This section describes the methodology behind the Energy Architecture Performance Index (EAPI) 2014 (updated from the 2013 index). EAPI is a composite index that measures the performance of global energy systems across three areas: economic growth and development, environmental sustainability, and energy access and security.
The EAPI focuses on tracking specific and output-oriented indicators to measure the energy system performance of different countries. In order to score and rank the performance of countries’ energy architectures, 18 indicators are aggregated into three baskets related to the three imperatives of the energy triangle: economic growth and development; environmental sustainability; and energy access and security of supply.
Ultimately, the EAPI is split into three subindices:
- Economic growth and development: measures the extent to which energy architecture supports, rather than detracts from, economic growth and development
- Environmental sustainability: measures the extent to which energy architecture has been constructed to minimize the negative impact of external environmental factors
- Energy access and security: measures the extent to which energy architecture is at risk of a security disruption, and whether adequate access to energy is provided to all parts of the population
The score attained on each subindex is averaged to generate an overall score.
How the EAPI Functions
An index is a statistical measure of the changes across a set of indicators reflective of an entity – in this case, energy systems.

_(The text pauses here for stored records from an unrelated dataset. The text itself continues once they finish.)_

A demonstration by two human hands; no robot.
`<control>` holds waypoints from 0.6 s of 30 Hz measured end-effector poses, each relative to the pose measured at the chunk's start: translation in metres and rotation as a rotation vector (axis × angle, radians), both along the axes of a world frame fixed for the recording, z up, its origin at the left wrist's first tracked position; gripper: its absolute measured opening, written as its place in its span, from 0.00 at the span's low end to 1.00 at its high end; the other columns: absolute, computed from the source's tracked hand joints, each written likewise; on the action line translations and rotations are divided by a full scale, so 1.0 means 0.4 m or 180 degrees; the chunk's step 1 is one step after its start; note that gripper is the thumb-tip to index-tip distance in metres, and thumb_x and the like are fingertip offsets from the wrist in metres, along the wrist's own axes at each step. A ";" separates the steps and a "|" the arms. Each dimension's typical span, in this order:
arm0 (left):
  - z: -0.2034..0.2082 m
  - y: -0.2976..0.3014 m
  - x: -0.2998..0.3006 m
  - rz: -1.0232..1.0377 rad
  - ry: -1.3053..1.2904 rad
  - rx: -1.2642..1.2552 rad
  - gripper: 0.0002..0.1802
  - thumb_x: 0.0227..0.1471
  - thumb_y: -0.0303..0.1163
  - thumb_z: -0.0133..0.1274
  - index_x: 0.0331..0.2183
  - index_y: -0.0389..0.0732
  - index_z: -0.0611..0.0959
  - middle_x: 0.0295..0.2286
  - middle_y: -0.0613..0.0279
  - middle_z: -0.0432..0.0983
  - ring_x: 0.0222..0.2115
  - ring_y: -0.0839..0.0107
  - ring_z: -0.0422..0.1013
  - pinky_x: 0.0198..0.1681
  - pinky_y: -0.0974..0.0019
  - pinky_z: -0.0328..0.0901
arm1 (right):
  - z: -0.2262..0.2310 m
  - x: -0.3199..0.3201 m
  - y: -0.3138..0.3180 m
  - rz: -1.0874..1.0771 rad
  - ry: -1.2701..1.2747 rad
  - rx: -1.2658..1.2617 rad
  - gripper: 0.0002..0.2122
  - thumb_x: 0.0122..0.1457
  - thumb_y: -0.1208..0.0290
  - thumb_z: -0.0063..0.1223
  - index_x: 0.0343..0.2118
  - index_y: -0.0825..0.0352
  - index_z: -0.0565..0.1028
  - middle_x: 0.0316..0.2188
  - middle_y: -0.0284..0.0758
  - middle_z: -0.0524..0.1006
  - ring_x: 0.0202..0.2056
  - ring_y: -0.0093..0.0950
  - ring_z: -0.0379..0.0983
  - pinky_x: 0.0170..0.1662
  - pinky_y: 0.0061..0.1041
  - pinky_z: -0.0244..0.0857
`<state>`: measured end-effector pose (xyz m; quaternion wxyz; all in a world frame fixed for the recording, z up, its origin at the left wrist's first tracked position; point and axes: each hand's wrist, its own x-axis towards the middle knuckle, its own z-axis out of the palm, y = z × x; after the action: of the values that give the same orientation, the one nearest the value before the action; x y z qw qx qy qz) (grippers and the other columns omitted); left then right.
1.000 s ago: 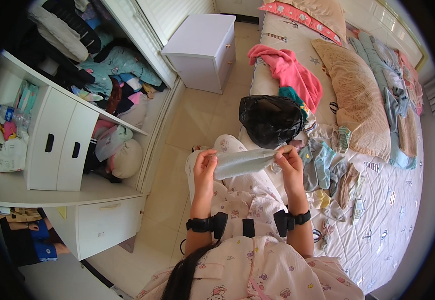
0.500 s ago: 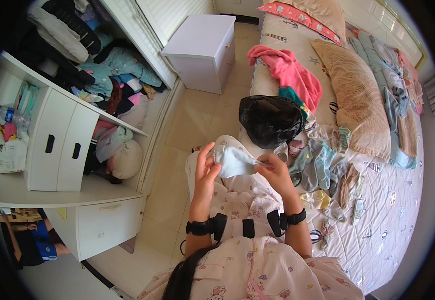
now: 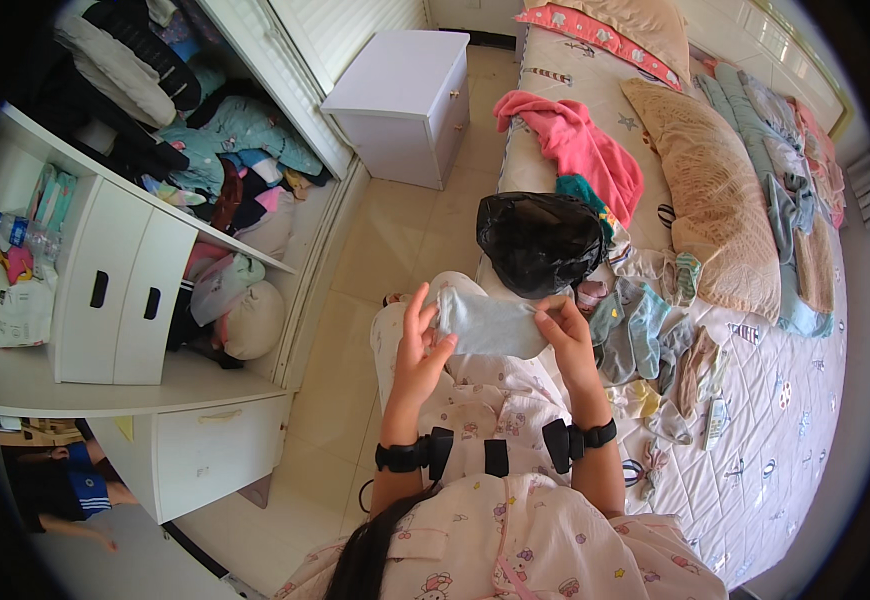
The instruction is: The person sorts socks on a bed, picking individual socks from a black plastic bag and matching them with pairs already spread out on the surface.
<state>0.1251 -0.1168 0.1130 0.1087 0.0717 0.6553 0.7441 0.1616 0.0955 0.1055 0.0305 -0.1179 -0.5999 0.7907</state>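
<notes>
A pale blue sock is stretched out flat between my two hands, above my lap. My left hand pinches its left end, thumb in front and fingers behind. At the other end my right hand grips it between thumb and fingers. Close by on the bed, to the right, lies a loose spread of several socks in blue, grey, green and beige. A black plastic bag stands on the bed edge just beyond my hands.
On the bed lie a pink cloth, a tan pillow, folded clothes and a remote control. Left are a nightstand, a clothes-filled wardrobe and a white desk. Another person shows at lower left.
The sock, bunched and narrowed at its right end before, is now pulled out flat and wider. My right hand has shifted slightly right. The other person's arm has moved.
</notes>
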 end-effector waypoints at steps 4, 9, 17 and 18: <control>0.002 0.007 0.002 -0.0076 0.0186 -0.0707 0.41 0.43 0.20 0.48 0.58 0.46 0.52 0.51 0.58 0.62 0.26 0.81 0.65 0.27 0.79 0.60 | 0.021 -0.001 -0.009 -0.0118 0.0031 -0.0090 0.05 0.58 0.75 0.46 0.36 0.66 0.69 0.25 0.22 0.67 0.27 0.10 0.60 0.31 0.10 0.54; -0.094 -0.015 -0.009 -0.0546 -0.0711 -0.0088 0.35 0.43 0.19 0.45 0.55 0.45 0.58 0.48 0.59 0.66 0.25 0.81 0.64 0.26 0.79 0.58 | 0.036 0.011 -0.017 0.0342 0.0050 -0.0218 0.05 0.59 0.74 0.44 0.36 0.66 0.70 0.26 0.23 0.68 0.28 0.11 0.60 0.32 0.10 0.54; -0.116 0.026 0.020 -0.1102 -0.1391 -0.0148 0.28 0.48 0.26 0.45 0.53 0.44 0.62 0.44 0.62 0.68 0.35 0.81 0.64 0.31 0.78 0.59 | 0.083 0.018 -0.040 0.0638 0.0202 -0.1064 0.04 0.59 0.74 0.43 0.36 0.67 0.69 0.30 0.27 0.70 0.31 0.15 0.64 0.36 0.14 0.58; -0.139 0.027 0.018 -0.1370 -0.1607 0.0251 0.26 0.49 0.29 0.47 0.52 0.43 0.64 0.42 0.64 0.68 0.35 0.81 0.65 0.31 0.78 0.59 | 0.090 0.020 -0.044 0.0673 0.0203 -0.1068 0.04 0.59 0.74 0.43 0.36 0.67 0.69 0.30 0.27 0.70 0.31 0.15 0.64 0.36 0.14 0.58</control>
<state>0.1323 -0.1062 0.0574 0.4193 0.0260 0.5483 0.7231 0.1696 0.0781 0.1414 -0.0538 -0.0326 -0.4675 0.8817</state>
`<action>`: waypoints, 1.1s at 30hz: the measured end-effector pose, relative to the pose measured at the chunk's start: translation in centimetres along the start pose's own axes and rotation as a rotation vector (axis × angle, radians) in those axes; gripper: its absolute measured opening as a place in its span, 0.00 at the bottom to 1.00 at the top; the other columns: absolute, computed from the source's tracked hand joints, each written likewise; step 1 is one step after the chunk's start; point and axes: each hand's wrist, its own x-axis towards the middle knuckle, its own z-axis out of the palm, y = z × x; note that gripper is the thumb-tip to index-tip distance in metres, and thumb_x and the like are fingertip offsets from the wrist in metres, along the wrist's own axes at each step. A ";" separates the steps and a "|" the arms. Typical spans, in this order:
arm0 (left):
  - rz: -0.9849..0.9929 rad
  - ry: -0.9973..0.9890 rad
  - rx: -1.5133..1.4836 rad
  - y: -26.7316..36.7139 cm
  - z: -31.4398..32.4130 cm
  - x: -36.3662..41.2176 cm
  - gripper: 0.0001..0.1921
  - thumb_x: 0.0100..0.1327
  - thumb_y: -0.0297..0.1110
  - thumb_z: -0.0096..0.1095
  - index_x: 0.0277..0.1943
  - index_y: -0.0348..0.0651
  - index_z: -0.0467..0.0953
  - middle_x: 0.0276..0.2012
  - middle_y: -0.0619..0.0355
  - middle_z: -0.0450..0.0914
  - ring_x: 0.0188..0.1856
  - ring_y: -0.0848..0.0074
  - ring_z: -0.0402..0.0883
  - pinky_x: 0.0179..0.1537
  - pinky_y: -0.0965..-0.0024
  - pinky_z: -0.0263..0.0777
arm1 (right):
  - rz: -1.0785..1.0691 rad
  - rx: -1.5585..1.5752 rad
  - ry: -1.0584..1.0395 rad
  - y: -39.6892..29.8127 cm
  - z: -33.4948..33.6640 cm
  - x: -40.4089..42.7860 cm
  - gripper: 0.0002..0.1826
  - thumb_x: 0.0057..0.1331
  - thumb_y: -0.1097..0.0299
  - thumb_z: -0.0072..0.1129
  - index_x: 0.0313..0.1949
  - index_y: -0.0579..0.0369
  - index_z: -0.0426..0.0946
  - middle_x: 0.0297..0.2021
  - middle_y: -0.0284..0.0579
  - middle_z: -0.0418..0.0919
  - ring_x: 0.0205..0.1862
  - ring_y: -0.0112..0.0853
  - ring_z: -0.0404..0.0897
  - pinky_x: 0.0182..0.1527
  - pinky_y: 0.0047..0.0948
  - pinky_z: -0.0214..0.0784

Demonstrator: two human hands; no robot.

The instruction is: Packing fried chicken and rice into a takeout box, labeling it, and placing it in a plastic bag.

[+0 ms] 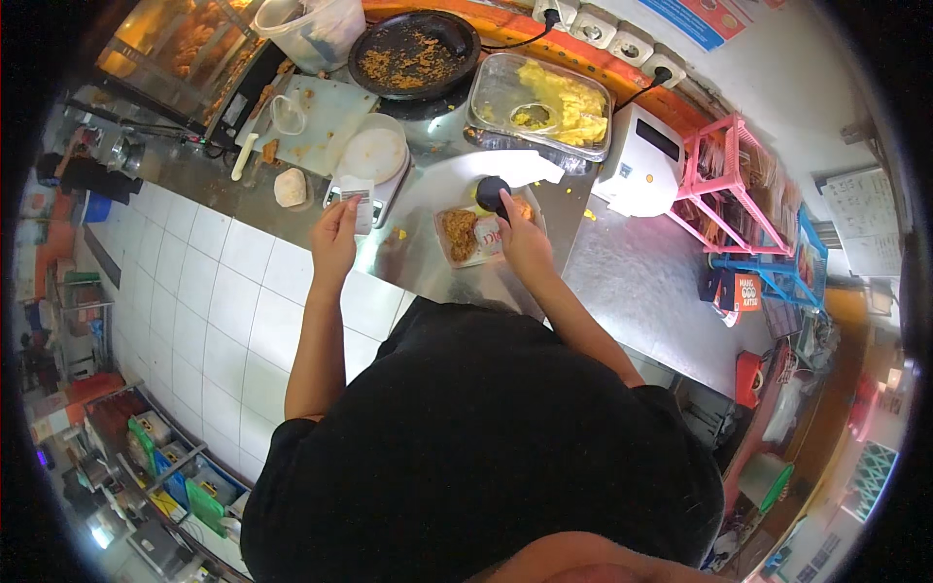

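Between the thumb and fingers of my left hand is a small printed paper slip, held up in front of a kitchen scale. A round translucent container sits on that scale. My right hand grips a black round-headed utensil, perhaps a ladle, over an opened paper food box. Inside the box lies a brown piece of fried chicken; an orange-brown food piece shows partly behind my right hand. The box's white lid stands folded back on the steel counter.
Behind are a black pan with crumbs and a clear tray of yellow food. Leftward lie a cutting board, a white-handled knife and a pale round lump. Rightward stand a white machine and a pink rack.
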 end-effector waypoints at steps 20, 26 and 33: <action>-0.259 -0.429 0.009 -4.6 10.1 -4.9 0.27 0.54 0.37 0.58 0.52 0.26 0.62 0.48 0.39 0.64 0.51 0.56 0.67 0.50 0.63 0.64 | -0.050 -0.116 0.140 1.3 -8.3 15.9 0.18 0.63 0.57 0.47 0.45 0.55 0.74 0.36 0.57 0.76 0.41 0.43 0.76 0.44 0.35 0.67; -0.020 -0.472 0.136 -6.1 10.9 -3.3 0.24 0.48 0.28 0.52 0.51 0.27 0.62 0.44 0.40 0.65 0.47 0.50 0.66 0.49 0.60 0.62 | 0.253 0.248 0.151 12.8 -4.0 2.6 0.18 0.65 0.59 0.43 0.46 0.57 0.72 0.35 0.43 0.77 0.35 0.29 0.76 0.39 0.27 0.67; 0.132 -0.545 0.085 -5.7 13.8 -3.4 0.26 0.49 0.24 0.54 0.54 0.33 0.64 0.49 0.45 0.66 0.52 0.60 0.68 0.52 0.65 0.63 | 0.128 0.164 0.041 12.9 -0.3 -2.5 0.22 0.55 0.64 0.53 0.50 0.58 0.67 0.39 0.57 0.75 0.39 0.45 0.77 0.41 0.37 0.69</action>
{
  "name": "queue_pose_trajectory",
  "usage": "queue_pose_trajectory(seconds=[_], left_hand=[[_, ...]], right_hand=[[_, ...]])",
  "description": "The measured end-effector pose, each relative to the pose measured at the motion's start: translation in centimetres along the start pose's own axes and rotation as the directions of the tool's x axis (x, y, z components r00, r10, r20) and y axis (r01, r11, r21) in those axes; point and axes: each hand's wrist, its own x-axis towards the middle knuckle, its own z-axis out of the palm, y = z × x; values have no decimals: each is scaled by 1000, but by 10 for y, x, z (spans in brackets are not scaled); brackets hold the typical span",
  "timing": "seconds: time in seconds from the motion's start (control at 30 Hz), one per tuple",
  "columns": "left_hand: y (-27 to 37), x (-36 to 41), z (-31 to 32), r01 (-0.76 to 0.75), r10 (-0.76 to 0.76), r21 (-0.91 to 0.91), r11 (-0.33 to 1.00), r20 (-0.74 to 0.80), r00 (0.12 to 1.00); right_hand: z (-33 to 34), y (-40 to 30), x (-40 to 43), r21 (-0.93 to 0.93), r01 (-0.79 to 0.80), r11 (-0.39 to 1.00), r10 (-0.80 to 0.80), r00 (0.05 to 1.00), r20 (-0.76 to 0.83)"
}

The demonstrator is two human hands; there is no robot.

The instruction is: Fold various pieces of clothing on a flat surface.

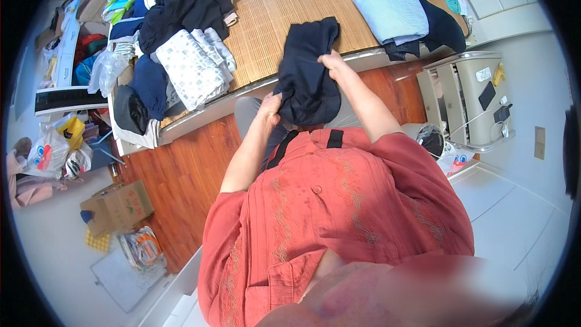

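A dark navy cloth garment is stretched between my two hands, over my lap and the front edge of the bed. My left hand grips its near left edge. On the opposite edge, farther from my body, my right hand pinches the cloth. The garment's far end rests over the bamboo mat that covers the bed. What kind of garment it is, I cannot tell. To its left lies a white patterned folded cloth; to its right, a blue-and-white striped folded cloth.
Black clothes are heaped at the bed's left, beside a navy bundle. A beige bedside cabinet with drawers ajar stands at right, near a waste bin. A cardboard box sits on the wooden floor at left.
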Motion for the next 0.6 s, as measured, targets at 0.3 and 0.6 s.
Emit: queue_pose_trajectory(seconds=[0.3, 0.6], left_hand=[[-17, 2, -20, -12, 14, 173, 985, -10, 1000], [15, -21, -4, 213, -192, -148, 966, 144, 971]], right_hand=[[-34, 36, -2, 189, -164, 968, 164, 986, 17], [-26, -10, -42, 188, -100, 977, 61, 977, 205]])
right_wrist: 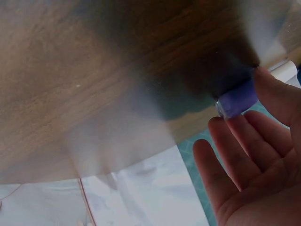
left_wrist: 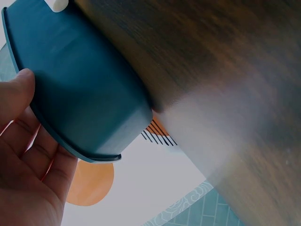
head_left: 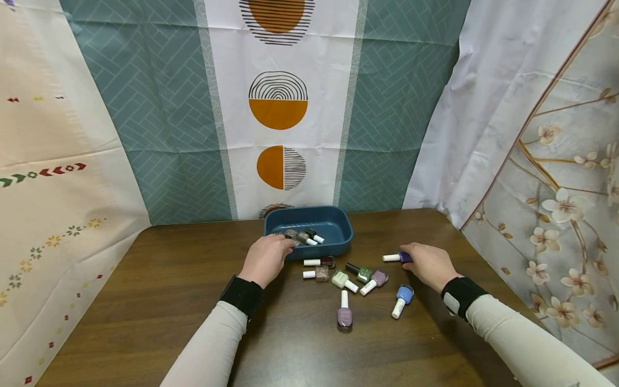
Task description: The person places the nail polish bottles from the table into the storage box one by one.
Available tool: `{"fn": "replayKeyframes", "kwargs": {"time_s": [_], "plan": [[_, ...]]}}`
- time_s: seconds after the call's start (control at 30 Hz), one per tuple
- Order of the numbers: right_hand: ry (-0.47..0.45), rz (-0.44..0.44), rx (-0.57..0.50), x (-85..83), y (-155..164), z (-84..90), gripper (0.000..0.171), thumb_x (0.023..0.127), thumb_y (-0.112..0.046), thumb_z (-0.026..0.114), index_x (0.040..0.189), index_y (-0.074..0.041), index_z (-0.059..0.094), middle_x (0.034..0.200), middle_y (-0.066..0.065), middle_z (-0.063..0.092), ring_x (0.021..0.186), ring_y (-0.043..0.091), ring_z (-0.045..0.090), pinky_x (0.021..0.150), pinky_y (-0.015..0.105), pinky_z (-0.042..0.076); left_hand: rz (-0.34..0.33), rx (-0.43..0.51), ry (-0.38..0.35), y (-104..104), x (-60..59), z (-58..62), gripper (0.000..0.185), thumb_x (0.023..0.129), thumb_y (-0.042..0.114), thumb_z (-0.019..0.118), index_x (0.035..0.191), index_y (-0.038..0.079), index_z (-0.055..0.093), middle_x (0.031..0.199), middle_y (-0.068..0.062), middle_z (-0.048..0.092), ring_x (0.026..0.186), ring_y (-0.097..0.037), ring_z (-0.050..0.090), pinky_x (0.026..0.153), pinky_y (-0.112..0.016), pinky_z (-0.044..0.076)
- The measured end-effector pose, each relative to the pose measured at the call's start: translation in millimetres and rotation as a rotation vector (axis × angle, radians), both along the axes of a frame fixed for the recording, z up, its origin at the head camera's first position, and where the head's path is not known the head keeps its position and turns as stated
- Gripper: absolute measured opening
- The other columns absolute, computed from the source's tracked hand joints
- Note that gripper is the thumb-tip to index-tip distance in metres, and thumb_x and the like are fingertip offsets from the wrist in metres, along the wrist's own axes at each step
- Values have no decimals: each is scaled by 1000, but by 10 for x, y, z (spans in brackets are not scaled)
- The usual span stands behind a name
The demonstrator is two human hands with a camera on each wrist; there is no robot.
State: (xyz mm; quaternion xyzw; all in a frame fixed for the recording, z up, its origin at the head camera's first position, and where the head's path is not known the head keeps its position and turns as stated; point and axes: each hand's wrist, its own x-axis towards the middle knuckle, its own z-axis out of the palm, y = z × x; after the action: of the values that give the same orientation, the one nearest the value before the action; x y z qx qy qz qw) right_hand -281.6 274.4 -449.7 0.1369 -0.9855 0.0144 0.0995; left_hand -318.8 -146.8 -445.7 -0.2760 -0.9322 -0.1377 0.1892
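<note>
My left hand (head_left: 265,259) rests loose-fingered at the front rim of the blue tray (head_left: 338,226), holding nothing. My right hand (head_left: 427,264) pinches the purple bottle (head_left: 398,257) lying on the table (head_left: 145,301); I'd grip its body squarely. Its long axis runs sideways, white cap pointing left.

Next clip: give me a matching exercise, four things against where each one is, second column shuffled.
Things:
1. left hand
2. right hand
3. blue bottle
4. dark-capped bottle

Places:
A. inside the bin
B. on the purple bottle
C. at the bin's near rim
D. lying on the table, by the right wrist

Pairs: 1-C, 2-B, 3-D, 4-A
</note>
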Motion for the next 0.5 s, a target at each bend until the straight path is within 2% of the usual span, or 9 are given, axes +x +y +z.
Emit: {"fn": "replayKeyframes", "kwargs": {"time_s": [0.37,0.5], "plan": [[19,3,-2,-26,-3,-9,37,90,-9,92,123,2,78,115,19,80,106,37,78,87,56,63,-2,5,0,0,-12,-6,18,101,8,81,118,11,86,95,-4,77,93,-27,74,89,-45,63],[18,-1,-5,-27,-3,-17,34,91,-8,91,121,1,78,113,17,80,105,37,78,86,56,63,-7,3,22,-5,-9,-21,17,101,9,81,117,11,86,94,-4,77,93,-27,75,88,-44,62]]}}
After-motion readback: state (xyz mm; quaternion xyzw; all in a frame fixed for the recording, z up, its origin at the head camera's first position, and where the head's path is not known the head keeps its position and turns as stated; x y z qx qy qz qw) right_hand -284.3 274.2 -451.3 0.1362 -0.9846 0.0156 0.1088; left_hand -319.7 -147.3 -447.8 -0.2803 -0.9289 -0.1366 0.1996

Indices reduce complexity by tracking specific indicators so that, ideally, a change in the index reflects a proportional change in the real world. In this context, the term “indicator” provides empirical evidence of whether a certain desired outcome has been achieved, and energy system decision-makers can use this evidence to assess progress towards their objectives. The distinction between “input” and “output” indicators is critical. Input indicators measure human or financial resources specifically deployed for a particular energy project or programme, whereas output indicators measure the quantity of energy-related goods or services produced and the efficiency of energy production.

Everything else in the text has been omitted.